Beneath this task are records; print exactly the stretch of them from the line with "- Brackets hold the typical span" through the line with "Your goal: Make", both ends included.
━━━━━━━━━━
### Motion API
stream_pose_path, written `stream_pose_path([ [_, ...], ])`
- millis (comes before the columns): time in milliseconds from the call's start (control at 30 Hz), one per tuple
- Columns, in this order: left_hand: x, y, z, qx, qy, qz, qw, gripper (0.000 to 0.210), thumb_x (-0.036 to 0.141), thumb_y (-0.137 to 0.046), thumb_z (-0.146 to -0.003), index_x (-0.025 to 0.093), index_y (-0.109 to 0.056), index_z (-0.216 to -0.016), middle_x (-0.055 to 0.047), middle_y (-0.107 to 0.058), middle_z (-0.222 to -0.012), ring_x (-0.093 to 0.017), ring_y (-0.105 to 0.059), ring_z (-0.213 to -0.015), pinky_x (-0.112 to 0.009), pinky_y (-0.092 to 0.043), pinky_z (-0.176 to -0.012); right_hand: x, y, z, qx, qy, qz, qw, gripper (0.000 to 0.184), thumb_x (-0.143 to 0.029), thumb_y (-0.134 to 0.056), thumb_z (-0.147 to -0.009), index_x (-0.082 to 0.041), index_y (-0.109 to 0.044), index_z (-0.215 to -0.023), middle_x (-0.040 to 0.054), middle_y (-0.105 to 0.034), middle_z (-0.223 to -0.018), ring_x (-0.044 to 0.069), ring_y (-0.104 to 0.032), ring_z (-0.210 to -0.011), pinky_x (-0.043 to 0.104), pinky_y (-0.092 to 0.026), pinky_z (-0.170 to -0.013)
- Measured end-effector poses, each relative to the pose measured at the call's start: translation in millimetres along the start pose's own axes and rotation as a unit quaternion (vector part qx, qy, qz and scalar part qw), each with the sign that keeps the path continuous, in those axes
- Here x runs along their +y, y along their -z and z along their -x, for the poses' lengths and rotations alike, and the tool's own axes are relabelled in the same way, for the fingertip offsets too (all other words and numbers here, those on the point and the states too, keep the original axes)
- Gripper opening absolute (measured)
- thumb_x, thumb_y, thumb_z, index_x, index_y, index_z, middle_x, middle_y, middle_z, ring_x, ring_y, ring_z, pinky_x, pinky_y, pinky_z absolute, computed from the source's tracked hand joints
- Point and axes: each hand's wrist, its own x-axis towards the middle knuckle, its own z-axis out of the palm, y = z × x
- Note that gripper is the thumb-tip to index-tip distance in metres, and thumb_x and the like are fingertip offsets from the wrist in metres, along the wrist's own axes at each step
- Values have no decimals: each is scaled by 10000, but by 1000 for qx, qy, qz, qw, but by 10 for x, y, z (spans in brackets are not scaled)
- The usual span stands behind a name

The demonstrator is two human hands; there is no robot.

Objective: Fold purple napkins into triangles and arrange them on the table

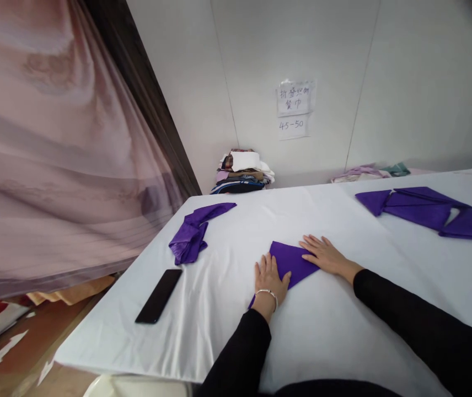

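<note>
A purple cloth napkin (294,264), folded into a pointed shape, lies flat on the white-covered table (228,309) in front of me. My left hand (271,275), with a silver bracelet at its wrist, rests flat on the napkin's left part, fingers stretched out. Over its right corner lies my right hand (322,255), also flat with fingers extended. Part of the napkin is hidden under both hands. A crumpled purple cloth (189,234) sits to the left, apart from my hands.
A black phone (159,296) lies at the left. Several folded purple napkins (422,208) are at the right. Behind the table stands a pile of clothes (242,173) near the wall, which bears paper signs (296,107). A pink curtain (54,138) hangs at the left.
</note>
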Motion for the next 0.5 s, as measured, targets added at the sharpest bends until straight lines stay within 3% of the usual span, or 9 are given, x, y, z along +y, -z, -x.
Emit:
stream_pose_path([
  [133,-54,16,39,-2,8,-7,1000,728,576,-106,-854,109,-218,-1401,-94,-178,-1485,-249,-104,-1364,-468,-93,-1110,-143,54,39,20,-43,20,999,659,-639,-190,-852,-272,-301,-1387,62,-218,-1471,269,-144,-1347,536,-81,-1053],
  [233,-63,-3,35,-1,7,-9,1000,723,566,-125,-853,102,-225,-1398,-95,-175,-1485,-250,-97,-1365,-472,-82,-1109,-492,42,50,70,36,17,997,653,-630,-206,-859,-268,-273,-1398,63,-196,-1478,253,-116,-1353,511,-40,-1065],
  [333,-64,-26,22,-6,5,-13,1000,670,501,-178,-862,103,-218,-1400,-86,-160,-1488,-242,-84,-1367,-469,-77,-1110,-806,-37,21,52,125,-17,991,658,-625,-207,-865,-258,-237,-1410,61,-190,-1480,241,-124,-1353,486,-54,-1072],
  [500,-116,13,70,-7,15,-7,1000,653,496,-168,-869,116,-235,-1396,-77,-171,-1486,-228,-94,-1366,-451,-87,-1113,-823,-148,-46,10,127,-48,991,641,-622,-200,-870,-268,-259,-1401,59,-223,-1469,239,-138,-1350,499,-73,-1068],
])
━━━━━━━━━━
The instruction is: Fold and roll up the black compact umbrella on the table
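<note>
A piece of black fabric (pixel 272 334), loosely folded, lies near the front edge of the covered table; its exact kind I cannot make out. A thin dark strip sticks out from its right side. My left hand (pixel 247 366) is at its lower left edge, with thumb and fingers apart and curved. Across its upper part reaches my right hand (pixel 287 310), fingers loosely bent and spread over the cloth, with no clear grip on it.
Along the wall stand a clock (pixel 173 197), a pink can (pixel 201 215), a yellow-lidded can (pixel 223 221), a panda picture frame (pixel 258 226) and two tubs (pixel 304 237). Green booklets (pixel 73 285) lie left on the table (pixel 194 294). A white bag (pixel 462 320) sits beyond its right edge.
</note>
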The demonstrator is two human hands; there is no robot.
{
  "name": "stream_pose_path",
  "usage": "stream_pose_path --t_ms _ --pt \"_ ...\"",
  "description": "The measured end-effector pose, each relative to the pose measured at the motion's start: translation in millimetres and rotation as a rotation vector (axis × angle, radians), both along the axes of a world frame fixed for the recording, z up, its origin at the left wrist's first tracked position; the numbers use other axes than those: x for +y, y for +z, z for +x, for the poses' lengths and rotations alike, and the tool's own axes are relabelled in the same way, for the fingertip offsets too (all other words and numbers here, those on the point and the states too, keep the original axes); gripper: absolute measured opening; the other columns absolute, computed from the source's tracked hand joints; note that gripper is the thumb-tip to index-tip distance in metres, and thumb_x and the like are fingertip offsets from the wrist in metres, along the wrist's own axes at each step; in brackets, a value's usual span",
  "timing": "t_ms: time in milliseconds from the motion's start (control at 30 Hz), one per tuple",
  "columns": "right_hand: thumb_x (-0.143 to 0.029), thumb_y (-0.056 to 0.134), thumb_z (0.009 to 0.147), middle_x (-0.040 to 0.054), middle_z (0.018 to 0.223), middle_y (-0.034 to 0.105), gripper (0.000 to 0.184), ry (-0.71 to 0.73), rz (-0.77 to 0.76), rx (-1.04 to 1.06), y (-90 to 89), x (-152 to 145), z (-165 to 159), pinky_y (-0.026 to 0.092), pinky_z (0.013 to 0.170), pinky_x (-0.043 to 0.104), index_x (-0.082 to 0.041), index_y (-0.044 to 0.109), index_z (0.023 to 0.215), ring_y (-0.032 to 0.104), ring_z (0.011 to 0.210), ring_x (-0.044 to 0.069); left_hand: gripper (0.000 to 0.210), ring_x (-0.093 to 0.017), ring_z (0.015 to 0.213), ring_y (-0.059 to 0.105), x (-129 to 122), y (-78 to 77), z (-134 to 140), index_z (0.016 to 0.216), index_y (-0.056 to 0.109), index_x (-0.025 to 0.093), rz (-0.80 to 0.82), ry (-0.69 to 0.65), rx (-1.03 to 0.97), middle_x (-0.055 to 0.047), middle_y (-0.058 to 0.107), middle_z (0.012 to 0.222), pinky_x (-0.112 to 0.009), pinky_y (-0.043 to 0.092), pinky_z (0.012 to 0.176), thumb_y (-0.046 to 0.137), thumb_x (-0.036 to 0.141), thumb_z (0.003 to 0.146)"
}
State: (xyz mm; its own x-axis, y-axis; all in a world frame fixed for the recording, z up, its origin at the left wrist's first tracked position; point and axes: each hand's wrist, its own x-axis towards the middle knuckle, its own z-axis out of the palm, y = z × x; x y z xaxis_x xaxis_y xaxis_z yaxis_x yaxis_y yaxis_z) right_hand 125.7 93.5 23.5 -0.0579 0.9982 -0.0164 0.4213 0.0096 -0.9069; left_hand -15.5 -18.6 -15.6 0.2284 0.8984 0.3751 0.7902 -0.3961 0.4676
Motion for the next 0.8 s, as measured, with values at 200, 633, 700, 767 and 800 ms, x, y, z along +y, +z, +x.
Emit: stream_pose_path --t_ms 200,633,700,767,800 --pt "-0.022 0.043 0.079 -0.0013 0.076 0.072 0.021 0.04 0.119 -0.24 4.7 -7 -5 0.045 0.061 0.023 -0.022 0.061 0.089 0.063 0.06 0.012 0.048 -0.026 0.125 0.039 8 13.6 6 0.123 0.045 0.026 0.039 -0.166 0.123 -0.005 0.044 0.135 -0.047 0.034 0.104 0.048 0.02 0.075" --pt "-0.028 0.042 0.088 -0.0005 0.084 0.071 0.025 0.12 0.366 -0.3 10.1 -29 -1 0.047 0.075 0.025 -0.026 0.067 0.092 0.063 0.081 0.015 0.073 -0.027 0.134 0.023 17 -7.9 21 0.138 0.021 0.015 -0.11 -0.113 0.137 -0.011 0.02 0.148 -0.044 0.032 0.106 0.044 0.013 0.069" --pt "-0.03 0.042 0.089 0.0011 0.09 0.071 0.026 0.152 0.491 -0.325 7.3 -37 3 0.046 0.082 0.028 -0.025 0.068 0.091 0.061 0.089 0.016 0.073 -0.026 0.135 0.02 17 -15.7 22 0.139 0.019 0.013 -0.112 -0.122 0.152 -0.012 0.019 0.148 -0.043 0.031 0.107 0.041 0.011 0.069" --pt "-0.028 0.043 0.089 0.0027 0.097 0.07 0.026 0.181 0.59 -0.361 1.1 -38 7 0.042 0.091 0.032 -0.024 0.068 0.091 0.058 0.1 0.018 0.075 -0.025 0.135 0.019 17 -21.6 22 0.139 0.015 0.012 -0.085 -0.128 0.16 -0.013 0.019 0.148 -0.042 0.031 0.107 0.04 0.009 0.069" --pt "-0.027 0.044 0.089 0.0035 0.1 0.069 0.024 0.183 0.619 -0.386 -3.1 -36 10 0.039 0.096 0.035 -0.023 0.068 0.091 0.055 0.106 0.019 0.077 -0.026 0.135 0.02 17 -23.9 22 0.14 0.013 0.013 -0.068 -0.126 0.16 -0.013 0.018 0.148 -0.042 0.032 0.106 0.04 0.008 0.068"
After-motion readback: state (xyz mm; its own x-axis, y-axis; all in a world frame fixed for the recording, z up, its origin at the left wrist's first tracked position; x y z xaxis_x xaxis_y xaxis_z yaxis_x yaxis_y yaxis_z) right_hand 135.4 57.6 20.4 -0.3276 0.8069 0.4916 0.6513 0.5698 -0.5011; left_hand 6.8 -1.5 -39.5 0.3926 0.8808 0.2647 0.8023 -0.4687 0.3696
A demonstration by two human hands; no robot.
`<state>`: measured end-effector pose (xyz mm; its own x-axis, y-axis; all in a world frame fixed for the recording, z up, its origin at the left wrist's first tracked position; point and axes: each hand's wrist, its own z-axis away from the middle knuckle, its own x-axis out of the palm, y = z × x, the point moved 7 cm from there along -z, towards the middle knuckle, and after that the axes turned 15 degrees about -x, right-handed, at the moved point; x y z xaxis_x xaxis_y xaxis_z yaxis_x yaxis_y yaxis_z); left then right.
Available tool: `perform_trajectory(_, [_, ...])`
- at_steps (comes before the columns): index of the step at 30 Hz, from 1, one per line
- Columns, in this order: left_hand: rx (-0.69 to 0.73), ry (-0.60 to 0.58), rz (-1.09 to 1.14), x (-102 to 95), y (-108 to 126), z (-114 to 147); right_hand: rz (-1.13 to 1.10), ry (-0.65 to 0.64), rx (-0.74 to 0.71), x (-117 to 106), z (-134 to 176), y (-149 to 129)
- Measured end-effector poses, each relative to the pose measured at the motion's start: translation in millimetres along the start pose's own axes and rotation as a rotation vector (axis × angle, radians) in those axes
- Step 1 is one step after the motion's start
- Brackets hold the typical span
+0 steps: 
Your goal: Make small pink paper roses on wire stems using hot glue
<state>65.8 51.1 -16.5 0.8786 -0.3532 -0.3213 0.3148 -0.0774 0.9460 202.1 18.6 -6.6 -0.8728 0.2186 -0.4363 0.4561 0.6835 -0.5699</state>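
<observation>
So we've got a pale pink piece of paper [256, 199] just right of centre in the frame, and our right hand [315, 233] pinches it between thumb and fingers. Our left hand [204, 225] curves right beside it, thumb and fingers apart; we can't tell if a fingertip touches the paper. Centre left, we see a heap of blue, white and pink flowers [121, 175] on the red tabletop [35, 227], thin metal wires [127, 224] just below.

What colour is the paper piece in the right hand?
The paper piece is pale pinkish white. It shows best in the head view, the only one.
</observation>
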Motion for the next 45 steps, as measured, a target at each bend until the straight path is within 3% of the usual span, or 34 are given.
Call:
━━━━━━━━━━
ANSWER SECTION
- Brackets hold the typical span
+0 steps: 
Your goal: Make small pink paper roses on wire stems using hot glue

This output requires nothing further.